## WHAT THE TASK REQUIRES
Print every line of the material exactly.

## RECORDED INFORMATION
------------------------------------------------
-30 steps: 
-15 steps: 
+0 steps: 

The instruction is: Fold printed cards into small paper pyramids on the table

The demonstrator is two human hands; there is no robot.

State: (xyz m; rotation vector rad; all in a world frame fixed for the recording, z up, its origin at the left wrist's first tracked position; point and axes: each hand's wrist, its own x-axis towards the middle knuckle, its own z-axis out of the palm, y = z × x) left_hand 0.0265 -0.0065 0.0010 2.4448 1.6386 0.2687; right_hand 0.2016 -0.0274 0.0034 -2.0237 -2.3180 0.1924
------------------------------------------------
## RESPONSE BELOW
-30 steps: 
-15 steps: 
+0 steps: 

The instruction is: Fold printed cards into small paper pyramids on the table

The demonstrator is two human hands; there is no robot.

State: (xyz m; rotation vector rad; all in a world frame fixed for the recording, z up, its origin at the left wrist's first tracked position; point and axes: each hand's wrist, its own x-axis towards the middle knuckle, its own z-axis out of the palm, y = z × x) left_hand 0.0265 -0.0065 0.0010 2.4448 1.6386 0.2687; right_hand 0.2016 -0.0274 0.0034 -2.0237 -2.3180 0.1924

There is nothing more to the output.